Her fingers bit into his arms, as she tried to think of another option. But if she didn’t appear with a husband, she’d lose her only chance of regaining Somerset Hall, her family’s old home…
The mantel clock sounded the third, and last, note.
She agreed to his bargain, the words like ashes in her throat. “Very well, Morgan. Now will you take me across the street to the lawyer’s?”
———
Morgan escorted Jessamyn across the street with all the haughtiness his father would have shown escorting his mother aboard a riverboat. It was a bit of manners ingrained in him so early that he didn’t need to think about it, something he’d first practiced with Jessamyn when she was five and their parents first openly hoped for a wedding between them. Such an ingrained habit was very useful when his brain seemed to have dived somewhere south of his belt buckle as soon as she’d agreed she owed him revenge.
What was he going to do first? There were so many activities he’d learned in consortium houses, of how to drive a woman insane with desire. How to leave her sated and panting, willing to do anything to repeat the experience. More than anything else, he needed to
see Jessamyn aching to be touched by him again and again.
A black curl stroked her cheek in just the way he planned to later. He smiled, planning, and reached for the office door.
Ebenezer Abercrombie & Sons, Attys. At Law announced the sturdy letters on its surface.
Morgan stiffened. Her lawyer was that Abercrombie? Halpern’s friend and Millicent’s godfather, who Morgan had dined with last night? Who’d beamed approval as Halpern and his wife had shoved Morgan at their daughter and he’d made no mention of a wife?
Damn, damn, damn.
Jessamyn, who’d never been a fool, caught his momentary hesitation and glanced up at him.
He shook his head slightly at her and put his hand on the doorknob. Suddenly it turned under his fingers and swung open to frame Abercrombie’s well-fed bulk. The man’s eyes widened briefly as he took in both of his visitors.
Jessamyn leaned closer to Morgan and squeezed his arm, with all the assurance of a long-married woman. God knows he’d seen her do it with Cyrus before.

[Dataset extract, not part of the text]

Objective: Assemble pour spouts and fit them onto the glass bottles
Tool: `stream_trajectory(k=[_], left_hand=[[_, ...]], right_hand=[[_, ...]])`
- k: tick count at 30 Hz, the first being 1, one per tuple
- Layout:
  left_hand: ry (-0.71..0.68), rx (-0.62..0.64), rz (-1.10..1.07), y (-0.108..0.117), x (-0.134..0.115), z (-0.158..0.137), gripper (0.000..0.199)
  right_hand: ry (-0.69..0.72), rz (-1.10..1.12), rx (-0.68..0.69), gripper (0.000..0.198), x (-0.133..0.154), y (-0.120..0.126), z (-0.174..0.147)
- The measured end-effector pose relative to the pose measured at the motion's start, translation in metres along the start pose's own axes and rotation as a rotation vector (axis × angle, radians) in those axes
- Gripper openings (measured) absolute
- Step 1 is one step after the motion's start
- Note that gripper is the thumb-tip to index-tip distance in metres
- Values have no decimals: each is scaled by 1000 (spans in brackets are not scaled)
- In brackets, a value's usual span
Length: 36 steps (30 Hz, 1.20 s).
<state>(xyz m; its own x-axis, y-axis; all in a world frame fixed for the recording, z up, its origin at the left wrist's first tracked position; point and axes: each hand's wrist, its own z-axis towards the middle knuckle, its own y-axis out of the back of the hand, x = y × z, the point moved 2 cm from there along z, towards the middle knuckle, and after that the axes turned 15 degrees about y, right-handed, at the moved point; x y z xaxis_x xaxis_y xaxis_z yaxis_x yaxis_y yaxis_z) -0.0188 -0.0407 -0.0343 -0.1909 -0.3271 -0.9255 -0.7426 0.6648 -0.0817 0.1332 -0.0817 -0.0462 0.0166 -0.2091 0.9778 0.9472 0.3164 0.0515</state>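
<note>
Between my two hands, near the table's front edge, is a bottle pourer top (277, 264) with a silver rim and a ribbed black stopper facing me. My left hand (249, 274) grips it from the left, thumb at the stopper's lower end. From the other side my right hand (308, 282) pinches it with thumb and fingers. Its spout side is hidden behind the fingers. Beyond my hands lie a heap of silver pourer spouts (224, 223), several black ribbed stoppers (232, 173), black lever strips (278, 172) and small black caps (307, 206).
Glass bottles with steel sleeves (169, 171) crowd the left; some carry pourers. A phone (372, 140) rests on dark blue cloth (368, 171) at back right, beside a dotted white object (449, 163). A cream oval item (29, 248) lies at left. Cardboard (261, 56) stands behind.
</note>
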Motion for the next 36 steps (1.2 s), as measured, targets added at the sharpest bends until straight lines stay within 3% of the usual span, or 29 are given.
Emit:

Morgan shifted himself so she could fit comfortably, as he’d seen his cousin do. She settled easily within a hand’s-breadth of him and tilted her head at Abercrombie expectantly. The entire byplay took only a few seconds.
The lawyer’s eyes narrowed and his mouth tightened before a polite professional mask covered his face. “Good afternoon, Evans. What an unexpected pleasure to see you here today.”
Morgan smiled with all the smooth charm he’d polished as one of Bedford Forrest’s spies. “The pleasure is entirely mine, Abercrombie. I’ve the honor of escorting my wife. Jessamyn, my dear, have you met Mr. Abercrombie?” He could have kicked himself. His Mississippi drawl was slightly heavier than usual, a telltale sign of nervousness.
Jessamyn took Abercrombie’s hand, with all the charm of her aristocratic Memphis upbringing. “Yes, Mr. Abercrombie was my uncle’s lawyer for years. I’ve known him since I was a child. Hello, sir.”
Abercrombie kissed her cheek. “My dear lady, I’m so glad you were able to bring your husband.” His eyes flickered to Morgan but his countenance was impassive. “Your cousin Charles and his wife are seated in my office, waiting for the reading of the will to begin. Please come with me.”